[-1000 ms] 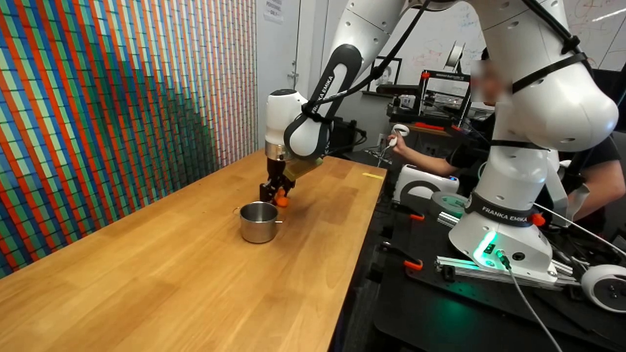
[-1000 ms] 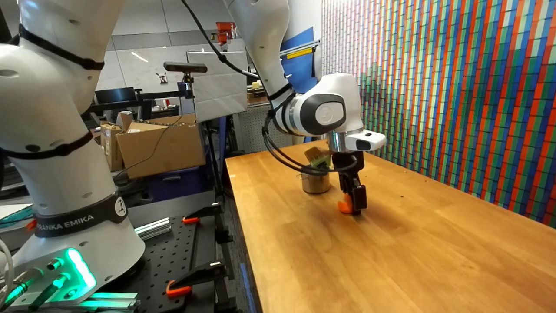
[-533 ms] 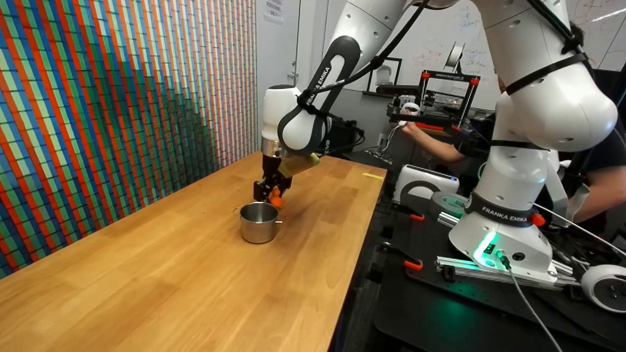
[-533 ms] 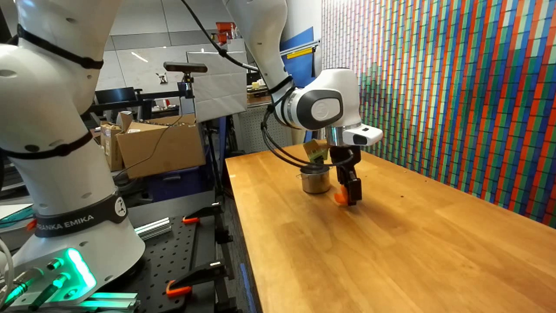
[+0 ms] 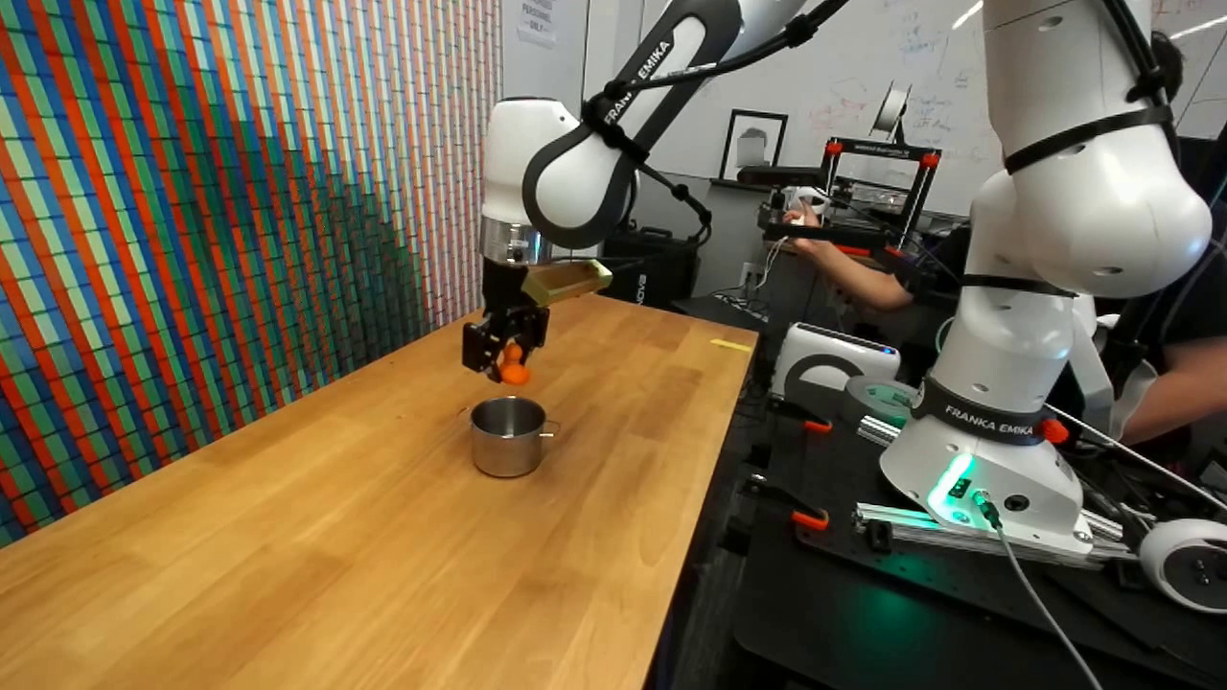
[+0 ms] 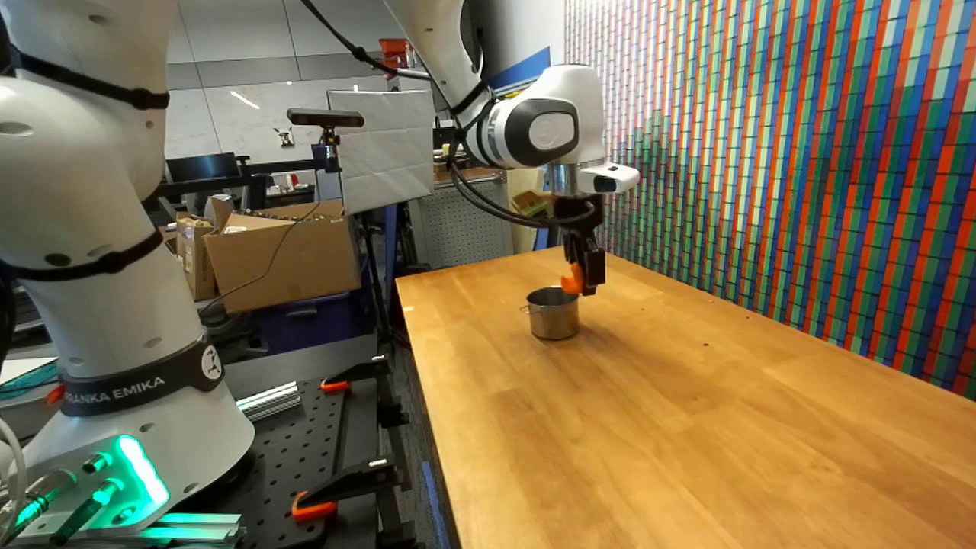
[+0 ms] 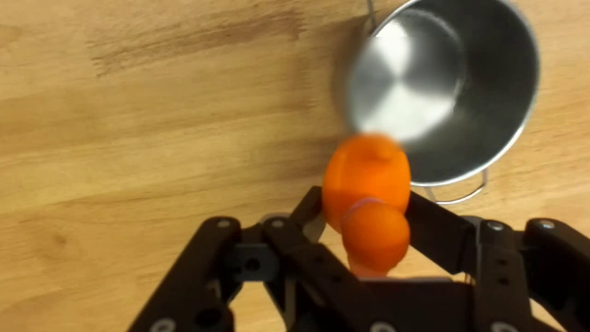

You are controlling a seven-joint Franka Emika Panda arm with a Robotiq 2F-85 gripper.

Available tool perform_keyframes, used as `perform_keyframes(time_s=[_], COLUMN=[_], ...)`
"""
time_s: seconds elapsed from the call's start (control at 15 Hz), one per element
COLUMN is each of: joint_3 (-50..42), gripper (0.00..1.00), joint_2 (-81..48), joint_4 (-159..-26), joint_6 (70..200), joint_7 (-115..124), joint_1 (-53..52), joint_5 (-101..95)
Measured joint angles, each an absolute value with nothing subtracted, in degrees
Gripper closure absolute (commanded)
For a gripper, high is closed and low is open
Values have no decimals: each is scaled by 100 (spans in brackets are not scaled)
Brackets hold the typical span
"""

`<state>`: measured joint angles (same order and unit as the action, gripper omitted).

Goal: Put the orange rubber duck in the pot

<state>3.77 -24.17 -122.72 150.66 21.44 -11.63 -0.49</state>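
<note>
honey-coloured wooden counter [image 5: 383, 556] lies beneath your work. the orange rubber duck [image 7: 373, 184] hangs above it, clamped in your pincer [image 7: 365, 203], long axis roughly upright, head uppermost. from the duck, the pot [image 7: 493, 92] lies up and to the right in the wrist view, the duck covering some of its rim. you likely need to travel that way before letting go; dropped here, the duck could clip that edge.
</note>
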Motion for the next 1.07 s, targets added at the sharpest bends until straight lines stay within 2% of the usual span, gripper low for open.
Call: perform_keyframes(time_s=[0.13,0.2,0.27,0.53,1.07], joint_3=[517,576,623,646,462], gripper=[81,32,31,2,0], joint_2=[-2316,-2302,-2302,-2320,-2041], joint_4=[-12275,-12277,-12291,-12347,-12183], joint_6=[14935,14897,14891,14895,14461], joint_7=[2144,2144,2144,2144,2144], joint_1=[-1199,-1218,-1246,-1431,-1519], joint_5=[-30,-23,-20,-21,-576])
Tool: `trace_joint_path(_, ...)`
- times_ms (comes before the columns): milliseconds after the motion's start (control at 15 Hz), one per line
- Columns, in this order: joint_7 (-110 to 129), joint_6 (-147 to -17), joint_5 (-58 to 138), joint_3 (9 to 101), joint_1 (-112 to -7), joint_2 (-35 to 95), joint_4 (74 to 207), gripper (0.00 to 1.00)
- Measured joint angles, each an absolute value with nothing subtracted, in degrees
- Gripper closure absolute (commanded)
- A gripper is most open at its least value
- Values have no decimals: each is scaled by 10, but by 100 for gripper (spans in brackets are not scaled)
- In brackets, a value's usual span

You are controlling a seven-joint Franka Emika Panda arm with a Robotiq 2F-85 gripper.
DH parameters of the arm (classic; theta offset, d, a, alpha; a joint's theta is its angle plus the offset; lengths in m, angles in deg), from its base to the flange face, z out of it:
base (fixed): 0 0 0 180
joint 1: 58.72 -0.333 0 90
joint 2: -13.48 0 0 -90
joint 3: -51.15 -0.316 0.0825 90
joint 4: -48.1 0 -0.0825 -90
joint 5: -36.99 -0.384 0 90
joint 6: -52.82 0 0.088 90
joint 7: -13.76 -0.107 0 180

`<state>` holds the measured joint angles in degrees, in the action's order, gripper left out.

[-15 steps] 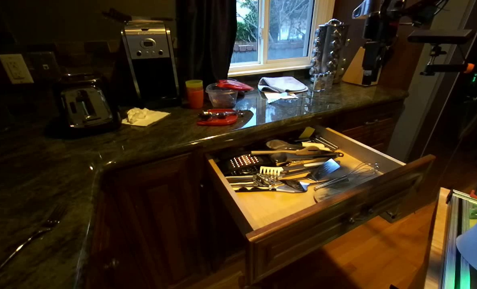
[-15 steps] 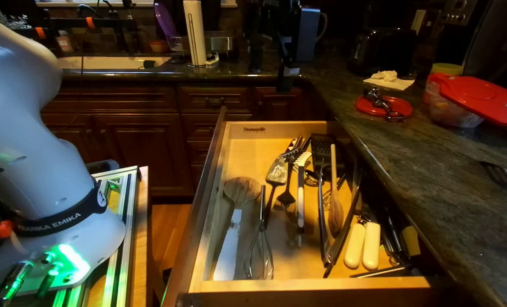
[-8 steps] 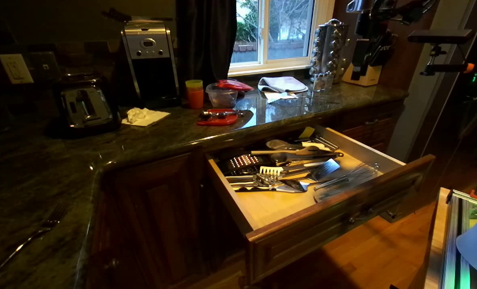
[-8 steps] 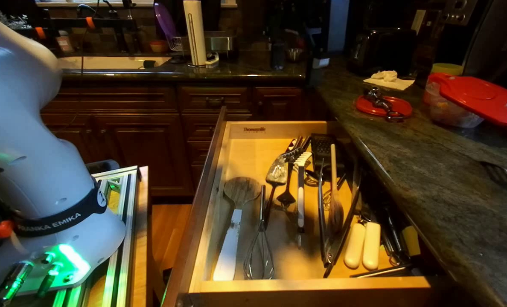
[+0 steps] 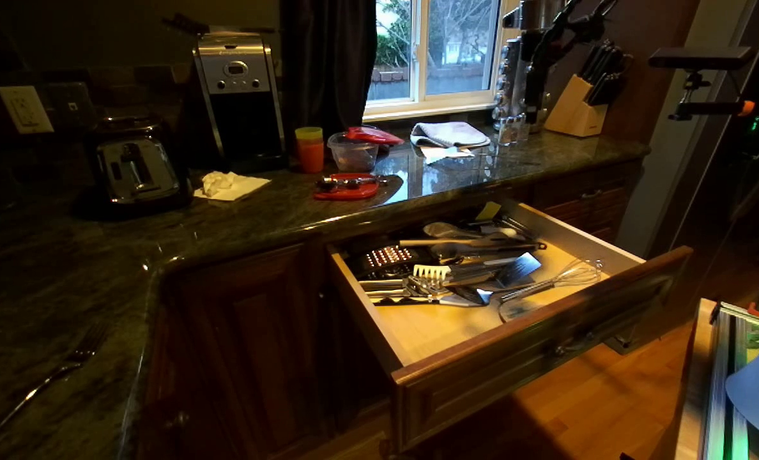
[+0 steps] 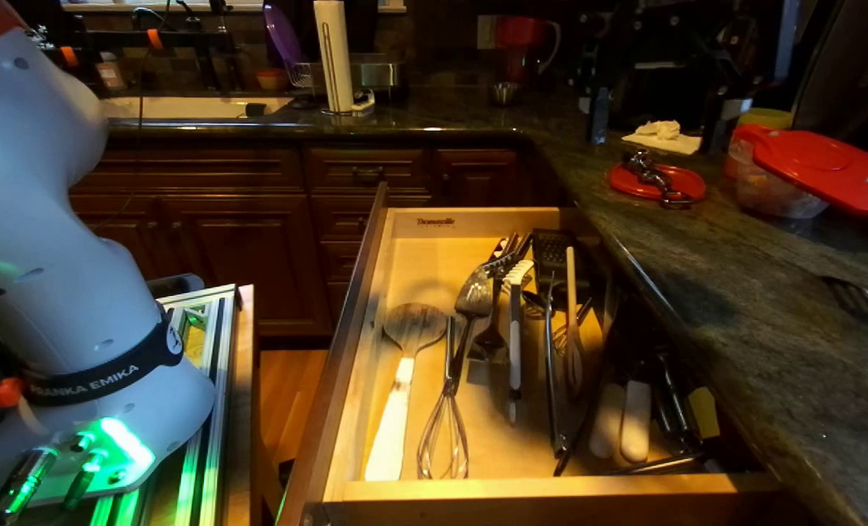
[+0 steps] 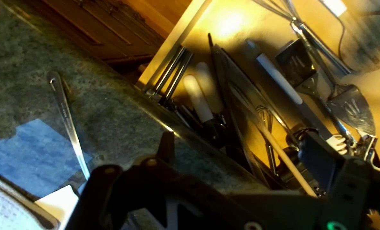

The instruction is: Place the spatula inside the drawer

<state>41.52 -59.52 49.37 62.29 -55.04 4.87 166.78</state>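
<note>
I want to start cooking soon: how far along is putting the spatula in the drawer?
Done: the drawer stands open. In hand: nothing; the claw is open, jaws apart. Left: grasping what is probably the spatula, lying partly hidden on the counter in the wrist view, then laying it in the drawer.

In an exterior view, a toaster [image 5: 140, 169] stands on the dark worktop [image 5: 264, 220] just beside a crumpled wad of paper [image 5: 218, 183] on a flat napkin [image 5: 250, 187], with a silver-and-black coffee maker [image 5: 242, 96] behind. Near that stand an orange cup [image 5: 310, 153] with a yellow rim and a clear tub [image 5: 352, 154] topped by a tilted red lid [image 5: 374, 135], while a folded pale cloth [image 5: 450, 134] lies below the window [image 5: 446, 64]. A paper towel roll [image 6: 334, 58] stands upright near the sink [image 6: 178, 108] in an exterior view.
</note>
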Motion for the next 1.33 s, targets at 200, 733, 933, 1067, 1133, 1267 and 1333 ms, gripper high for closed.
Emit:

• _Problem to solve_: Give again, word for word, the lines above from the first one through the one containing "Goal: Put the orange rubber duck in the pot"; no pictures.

• _Task response_:
[-1000 ms] 
[-1000 ms] 
[-533 ms] 
[-533 ms] 
[+0 ms] 
[+0 ms] 
[+0 ms] 

You are controlling a seven-joint Franka Emika Panda arm with a Robotiq 2F-85 gripper.

Available tool perform_keyframes, used as `perform_keyframes(time_s=[_], COLUMN=[_], ...)`
"""
time_s: seconds elapsed from the call's start (control at 15 Hz), one per element
COLUMN is each of: joint_3 (-50..42), gripper (0.00..1.00), joint_2 (-81..48), joint_4 (-159..-26), joint_6 (70..200), joint_7 (-115..124), joint_1 (-53..52), joint_5 (-101..95)
Measured joint angles, each an absolute value with nothing subtracted, in degrees
Gripper closure absolute (commanded)
For a gripper, high is closed and low is open
Values have no decimals: each is scaled by 100 (spans in brackets are not scaled)
Brackets hold the typical span
"""

`<state>`: measured joint angles (same order and unit as the action, gripper omitted).

Goal: Put the orange rubber duck in the pot

With this, the output is complete.